* [WHAT IS REQUIRED]: Reproduce exactly the lines below, from the first through the one containing "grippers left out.", and nothing more.

* [INPUT DATA]:
********************
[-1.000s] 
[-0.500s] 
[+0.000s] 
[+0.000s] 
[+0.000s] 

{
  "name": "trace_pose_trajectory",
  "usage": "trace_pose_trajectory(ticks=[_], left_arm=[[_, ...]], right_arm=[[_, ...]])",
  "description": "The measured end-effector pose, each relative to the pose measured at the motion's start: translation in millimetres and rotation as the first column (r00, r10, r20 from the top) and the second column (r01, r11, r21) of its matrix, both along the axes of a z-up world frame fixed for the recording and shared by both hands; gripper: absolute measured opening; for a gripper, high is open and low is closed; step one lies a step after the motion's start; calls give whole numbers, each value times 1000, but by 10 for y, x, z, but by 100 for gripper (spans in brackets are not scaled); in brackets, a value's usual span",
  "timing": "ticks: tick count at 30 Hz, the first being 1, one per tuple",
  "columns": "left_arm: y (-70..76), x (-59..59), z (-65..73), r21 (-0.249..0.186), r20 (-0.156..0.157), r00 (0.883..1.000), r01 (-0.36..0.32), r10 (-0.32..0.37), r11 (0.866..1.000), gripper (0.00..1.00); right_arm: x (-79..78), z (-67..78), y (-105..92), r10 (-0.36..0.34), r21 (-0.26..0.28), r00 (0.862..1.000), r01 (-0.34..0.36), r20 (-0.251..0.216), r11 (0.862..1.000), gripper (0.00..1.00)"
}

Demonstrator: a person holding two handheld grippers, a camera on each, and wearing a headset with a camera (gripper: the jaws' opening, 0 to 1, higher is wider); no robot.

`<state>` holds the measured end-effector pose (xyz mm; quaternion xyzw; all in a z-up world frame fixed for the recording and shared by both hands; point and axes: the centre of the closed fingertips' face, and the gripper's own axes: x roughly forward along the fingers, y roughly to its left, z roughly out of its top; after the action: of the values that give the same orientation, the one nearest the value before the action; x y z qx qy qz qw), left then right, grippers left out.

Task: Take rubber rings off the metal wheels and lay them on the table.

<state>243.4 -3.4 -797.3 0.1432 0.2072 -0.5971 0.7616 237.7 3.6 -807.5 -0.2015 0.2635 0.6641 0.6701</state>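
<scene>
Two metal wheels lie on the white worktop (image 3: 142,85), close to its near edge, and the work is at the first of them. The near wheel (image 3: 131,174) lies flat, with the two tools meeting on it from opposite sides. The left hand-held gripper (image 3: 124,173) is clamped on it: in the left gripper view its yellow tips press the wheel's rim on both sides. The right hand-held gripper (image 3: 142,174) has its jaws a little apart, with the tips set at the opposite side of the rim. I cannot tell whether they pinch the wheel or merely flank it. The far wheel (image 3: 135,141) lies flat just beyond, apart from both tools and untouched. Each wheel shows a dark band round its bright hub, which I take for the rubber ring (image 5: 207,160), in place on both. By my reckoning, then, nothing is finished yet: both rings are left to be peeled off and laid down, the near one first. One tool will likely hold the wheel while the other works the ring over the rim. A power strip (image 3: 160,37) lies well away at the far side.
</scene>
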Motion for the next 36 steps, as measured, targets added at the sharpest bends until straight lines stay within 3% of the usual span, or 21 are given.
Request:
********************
* [EXERCISE RESPONSE]:
[-1.000s] 
[-0.500s] 
[+0.000s] 
[+0.000s] 
[+0.000s] 

{
  "name": "trace_pose_trajectory",
  "usage": "trace_pose_trajectory(ticks=[_], left_arm=[[_, ...]], right_arm=[[_, ...]])",
  "description": "The measured end-effector pose, each relative to the pose measured at the motion's start: translation in millimetres and rotation as the first column (r00, r10, r20 from the top) and the second column (r01, r11, r21) of its matrix, both along the axes of a z-up world frame fixed for the recording and shared by both hands; gripper: absolute measured opening; for a gripper, high is open and low is closed; step one lies a step after the motion's start; calls give whole numbers, each value times 1000, but by 10 for y, x, z, but by 100 for gripper (spans in brackets are not scaled); in brackets, a value's usual span",
  "timing": "ticks: tick count at 30 Hz, the first being 1, one per tuple",
  "columns": "left_arm: y (-70..76), x (-59..59), z (-65..73), r21 (-0.249..0.186), r20 (-0.156..0.157), r00 (0.883..1.000), r01 (-0.36..0.32), r10 (-0.32..0.37), r11 (0.866..1.000), gripper (0.00..1.00); right_arm: x (-79..78), z (-67..78), y (-105..92), r10 (-0.36..0.34), r21 (-0.26..0.28), r00 (0.862..1.000), r01 (-0.34..0.36), r20 (-0.251..0.216), r11 (0.862..1.000), gripper (0.00..1.00)"
}

Demonstrator: a person holding two handheld grippers, a camera on each, and wearing a headset with a camera (gripper: the jaws' opening, 0 to 1, higher is wider); no robot.

`<state>` holds the measured end-effector pose (xyz mm; quaternion xyzw; all in a z-up world frame fixed for the recording and shared by both hands; point and axes: the centre of the closed fingertips' face, and the gripper's own axes: x roughly forward along the fingers, y roughly to its left, z roughly out of its top; after the action: of the values that give the same orientation, the one nearest the value before the action; x y z qx qy qz qw), left then right, grippers left out.

No further output is required, since the answer is complete.